Dans le climat de quasi-union nationale qui suit l’attentat, l’AfD détonne évidemment. Toujours à l’attaque, Meuthen écrit : « Ce n’est ni du terrorisme de droite ni du terrorisme de gauche. C’est l’acte délirant d’un fou. Toute forme d’instrumentalisation politique de cet acte horrible est une ineptie cynique. »
Mais ce qui paraît fou, c’est d’oser évoquer ici un terrorisme de gauche. L’AfD est aidée en cela par les autres partis, qui prennent volontairement soin d’évoquer toujours « les extrêmes » au pluriel, ce qui vise à rejeter dos à dos fascistes et militants de gauche qui luttent avec leurs idées.
La CDU elle-même alimente ce genre d’amalgames, en campant sur sa ligne du ni-ni : pas d’alliance, ni avec l’AfD, ni avec le parti dit de gauche radicale Die Linke.
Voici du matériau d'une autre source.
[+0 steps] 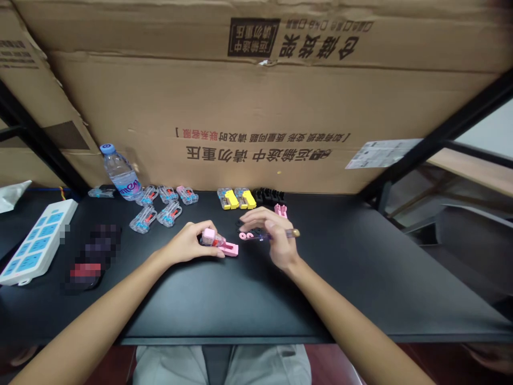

En poussant les hauts cris contre l’AfD, la CDU veut aussi faire oublier son rôle peu glorieux dans l’élection du ministre-président de Thuringe, le 5 février. En novembre 2019, au lendemain des élections dans ce Land, dix-sept responsables régionaux de la CDU s’étaient prononcés, malgré l’interdit, pour l’ouverture de pourparlers avec l’AfD. C’est ce qui a abouti au récent scandale : l’AfD a présenté son candidat à la présidence, mais ses députés ne lui ont pas donné une seule voix, votant unanimement pour le candidat du petit parti FDP. Celui-ci, fort de cinq députés seulement, avait du coup été élu ministre-président avec les voix de l’AfD, de la CDU et du FDP réunis, battant d’une seule voix le candidat de Die Linke. Dans les jours suivants, il était devenu clair que ce coup politique avait l’assentiment des responsables régionaux de la CDU, dont les discours actuels de fermeté contre l’AfD sont donc bien peu crédibles.
Les activistes d’extrême droite ont beau n’être que de petites minorités, ils marquent déjà l’ambiance, et laissent imaginer combien ils pourraient la pourrir s’ils devenaient plus forts, notamment avec l’aggravation de la crise.